• _Work to complete_: The answer must consist of each line below that holds the word "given", copied as it stands.

=== Data section ===

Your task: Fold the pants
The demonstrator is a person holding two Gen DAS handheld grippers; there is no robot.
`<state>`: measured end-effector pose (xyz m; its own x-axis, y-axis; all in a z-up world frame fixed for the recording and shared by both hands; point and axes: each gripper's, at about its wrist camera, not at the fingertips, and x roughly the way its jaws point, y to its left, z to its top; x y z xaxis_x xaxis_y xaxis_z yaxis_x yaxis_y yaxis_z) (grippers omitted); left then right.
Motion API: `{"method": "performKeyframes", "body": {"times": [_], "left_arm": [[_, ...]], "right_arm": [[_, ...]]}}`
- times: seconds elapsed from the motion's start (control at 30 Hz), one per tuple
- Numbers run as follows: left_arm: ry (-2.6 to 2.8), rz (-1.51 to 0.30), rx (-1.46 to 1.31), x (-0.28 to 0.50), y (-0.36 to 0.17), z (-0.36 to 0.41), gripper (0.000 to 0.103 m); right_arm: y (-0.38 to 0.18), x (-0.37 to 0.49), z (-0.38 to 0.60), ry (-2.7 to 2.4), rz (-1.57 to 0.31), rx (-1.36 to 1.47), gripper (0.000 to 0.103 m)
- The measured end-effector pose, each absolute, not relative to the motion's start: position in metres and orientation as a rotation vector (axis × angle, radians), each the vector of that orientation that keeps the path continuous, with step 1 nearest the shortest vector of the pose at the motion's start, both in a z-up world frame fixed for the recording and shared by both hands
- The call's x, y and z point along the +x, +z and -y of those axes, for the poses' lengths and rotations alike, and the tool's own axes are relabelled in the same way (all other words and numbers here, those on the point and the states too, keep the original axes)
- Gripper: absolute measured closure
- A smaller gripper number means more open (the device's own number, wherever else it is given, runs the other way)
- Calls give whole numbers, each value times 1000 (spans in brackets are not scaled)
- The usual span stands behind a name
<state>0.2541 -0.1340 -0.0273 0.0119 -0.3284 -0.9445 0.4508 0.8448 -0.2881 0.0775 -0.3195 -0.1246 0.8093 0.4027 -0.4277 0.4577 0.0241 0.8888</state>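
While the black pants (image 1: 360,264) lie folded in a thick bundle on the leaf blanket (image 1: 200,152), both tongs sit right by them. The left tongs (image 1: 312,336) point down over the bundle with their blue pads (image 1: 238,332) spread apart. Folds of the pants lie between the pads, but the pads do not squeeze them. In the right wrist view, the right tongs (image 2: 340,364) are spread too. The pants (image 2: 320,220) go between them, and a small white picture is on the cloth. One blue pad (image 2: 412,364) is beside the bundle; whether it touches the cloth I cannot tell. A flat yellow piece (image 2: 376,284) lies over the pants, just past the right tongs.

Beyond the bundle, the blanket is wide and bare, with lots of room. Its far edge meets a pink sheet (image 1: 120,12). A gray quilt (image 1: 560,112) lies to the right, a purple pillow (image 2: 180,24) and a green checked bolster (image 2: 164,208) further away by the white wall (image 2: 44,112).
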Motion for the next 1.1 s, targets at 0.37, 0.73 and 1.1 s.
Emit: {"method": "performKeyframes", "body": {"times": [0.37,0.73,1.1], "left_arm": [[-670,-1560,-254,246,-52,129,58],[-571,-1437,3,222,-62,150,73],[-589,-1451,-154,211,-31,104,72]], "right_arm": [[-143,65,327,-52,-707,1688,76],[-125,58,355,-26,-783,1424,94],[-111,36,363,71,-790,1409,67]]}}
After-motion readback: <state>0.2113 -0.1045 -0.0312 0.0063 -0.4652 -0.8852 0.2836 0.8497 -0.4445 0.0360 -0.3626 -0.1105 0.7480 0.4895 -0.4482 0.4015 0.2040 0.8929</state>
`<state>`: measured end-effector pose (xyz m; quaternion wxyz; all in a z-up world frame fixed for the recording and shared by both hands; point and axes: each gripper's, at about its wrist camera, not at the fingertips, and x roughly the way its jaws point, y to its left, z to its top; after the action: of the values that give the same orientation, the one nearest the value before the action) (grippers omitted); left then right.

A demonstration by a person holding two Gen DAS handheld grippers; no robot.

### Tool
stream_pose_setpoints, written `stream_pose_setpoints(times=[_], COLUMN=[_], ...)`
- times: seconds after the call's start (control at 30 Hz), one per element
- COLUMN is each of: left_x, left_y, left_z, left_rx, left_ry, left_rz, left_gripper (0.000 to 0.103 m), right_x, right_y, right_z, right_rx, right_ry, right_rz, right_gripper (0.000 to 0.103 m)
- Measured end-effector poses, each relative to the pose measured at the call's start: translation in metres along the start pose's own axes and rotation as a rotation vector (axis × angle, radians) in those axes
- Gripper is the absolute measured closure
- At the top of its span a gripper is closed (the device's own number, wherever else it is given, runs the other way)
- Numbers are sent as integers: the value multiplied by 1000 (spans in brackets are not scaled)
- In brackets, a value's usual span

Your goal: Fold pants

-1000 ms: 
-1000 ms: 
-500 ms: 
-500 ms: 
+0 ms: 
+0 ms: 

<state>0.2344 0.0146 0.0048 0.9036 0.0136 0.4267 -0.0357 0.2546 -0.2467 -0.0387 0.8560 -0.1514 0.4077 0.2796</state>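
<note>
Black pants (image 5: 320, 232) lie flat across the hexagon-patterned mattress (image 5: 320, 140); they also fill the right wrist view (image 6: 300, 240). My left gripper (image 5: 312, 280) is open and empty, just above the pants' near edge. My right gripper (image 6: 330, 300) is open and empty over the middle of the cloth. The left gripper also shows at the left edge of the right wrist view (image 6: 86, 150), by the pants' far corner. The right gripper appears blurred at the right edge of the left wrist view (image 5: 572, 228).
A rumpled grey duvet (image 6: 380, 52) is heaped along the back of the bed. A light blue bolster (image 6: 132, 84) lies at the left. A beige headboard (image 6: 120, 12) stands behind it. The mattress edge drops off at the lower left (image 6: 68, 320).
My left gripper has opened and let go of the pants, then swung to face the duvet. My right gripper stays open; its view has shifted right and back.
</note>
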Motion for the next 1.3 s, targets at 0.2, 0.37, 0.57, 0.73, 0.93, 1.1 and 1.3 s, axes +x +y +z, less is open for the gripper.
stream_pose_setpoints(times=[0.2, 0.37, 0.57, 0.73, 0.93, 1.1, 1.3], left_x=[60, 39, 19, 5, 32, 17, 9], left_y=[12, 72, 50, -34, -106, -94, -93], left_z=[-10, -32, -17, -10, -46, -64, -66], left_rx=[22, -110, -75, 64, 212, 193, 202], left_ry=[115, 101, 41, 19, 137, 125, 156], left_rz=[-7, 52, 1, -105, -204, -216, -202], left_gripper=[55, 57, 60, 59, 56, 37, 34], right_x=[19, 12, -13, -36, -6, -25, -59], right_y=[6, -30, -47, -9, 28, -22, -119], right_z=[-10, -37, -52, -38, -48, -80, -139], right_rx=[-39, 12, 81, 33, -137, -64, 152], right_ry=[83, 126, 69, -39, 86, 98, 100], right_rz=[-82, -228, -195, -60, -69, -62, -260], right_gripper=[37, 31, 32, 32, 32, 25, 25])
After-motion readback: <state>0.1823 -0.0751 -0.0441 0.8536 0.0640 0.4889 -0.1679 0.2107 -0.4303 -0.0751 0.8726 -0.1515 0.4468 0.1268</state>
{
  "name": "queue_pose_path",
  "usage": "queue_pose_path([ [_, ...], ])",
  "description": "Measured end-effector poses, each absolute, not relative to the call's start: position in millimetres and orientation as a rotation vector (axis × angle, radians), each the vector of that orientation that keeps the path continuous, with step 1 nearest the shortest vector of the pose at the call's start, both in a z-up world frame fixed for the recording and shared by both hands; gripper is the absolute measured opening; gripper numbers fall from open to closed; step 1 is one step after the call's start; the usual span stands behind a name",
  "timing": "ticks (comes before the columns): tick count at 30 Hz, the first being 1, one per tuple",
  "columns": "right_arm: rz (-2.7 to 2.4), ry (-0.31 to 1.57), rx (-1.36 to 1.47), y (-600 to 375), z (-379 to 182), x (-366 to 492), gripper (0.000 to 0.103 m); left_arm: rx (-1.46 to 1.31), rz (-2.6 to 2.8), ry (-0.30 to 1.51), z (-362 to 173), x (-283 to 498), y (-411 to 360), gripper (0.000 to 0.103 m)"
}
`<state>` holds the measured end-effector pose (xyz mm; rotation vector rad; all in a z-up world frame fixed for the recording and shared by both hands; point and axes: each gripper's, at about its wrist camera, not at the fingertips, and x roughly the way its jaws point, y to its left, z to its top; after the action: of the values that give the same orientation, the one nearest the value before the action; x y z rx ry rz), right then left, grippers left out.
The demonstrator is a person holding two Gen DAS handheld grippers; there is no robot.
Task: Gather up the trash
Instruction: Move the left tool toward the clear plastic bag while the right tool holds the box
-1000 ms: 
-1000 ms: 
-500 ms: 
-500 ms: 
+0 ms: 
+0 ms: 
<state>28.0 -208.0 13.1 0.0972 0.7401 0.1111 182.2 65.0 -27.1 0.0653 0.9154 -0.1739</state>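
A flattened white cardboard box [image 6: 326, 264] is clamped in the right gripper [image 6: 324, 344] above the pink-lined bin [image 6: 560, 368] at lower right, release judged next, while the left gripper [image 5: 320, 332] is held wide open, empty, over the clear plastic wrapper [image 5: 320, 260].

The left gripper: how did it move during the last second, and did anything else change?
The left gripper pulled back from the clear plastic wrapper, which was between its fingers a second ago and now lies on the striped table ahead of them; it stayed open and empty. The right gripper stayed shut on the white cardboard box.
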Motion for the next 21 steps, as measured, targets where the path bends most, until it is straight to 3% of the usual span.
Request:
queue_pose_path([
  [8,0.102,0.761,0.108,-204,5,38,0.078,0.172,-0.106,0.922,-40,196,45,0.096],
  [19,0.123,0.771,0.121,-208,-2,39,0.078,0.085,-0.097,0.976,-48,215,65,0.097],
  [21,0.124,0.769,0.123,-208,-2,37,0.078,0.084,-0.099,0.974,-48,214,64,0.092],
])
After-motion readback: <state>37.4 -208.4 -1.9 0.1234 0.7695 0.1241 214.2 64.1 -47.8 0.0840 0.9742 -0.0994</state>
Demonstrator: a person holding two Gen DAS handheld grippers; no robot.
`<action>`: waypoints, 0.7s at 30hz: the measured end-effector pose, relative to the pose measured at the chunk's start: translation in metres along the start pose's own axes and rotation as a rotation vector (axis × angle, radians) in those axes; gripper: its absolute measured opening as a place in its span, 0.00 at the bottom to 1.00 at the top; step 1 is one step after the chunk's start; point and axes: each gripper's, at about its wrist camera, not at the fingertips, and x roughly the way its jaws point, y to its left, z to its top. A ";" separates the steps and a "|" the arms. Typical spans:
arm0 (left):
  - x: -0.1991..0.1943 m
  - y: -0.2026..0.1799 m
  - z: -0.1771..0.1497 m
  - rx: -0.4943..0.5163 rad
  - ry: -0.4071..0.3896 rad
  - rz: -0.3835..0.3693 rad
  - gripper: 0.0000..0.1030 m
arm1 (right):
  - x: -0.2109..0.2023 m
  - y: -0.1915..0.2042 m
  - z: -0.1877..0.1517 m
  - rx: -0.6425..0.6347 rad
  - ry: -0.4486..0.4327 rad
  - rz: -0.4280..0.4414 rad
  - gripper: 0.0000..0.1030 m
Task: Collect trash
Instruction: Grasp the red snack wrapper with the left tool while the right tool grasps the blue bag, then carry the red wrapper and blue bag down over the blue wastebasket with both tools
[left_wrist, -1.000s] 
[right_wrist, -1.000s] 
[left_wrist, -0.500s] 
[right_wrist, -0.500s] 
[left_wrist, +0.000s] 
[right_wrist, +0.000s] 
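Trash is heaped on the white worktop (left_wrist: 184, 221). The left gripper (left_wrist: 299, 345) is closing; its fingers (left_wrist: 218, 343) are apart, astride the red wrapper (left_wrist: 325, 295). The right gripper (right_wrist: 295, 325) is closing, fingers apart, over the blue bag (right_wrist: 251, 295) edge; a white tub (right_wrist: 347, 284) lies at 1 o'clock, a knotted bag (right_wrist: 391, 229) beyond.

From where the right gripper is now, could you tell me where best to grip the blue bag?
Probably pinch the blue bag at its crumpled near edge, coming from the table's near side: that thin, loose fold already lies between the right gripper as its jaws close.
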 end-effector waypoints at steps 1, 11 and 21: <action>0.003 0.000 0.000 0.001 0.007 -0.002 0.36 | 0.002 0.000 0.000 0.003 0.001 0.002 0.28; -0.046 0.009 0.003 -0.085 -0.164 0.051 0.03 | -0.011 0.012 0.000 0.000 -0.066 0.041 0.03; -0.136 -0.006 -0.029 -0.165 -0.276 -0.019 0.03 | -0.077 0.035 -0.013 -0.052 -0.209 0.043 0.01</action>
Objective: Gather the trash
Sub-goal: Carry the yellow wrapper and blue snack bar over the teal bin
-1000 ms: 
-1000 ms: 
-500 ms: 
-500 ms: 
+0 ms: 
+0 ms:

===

• _Answer to the exercise_:
- A smaller gripper number means more open (the device's own number, wherever else it is given, runs the other way)
- At the top of its span a gripper is closed (the device's own number, wherever else it is given, runs the other way)

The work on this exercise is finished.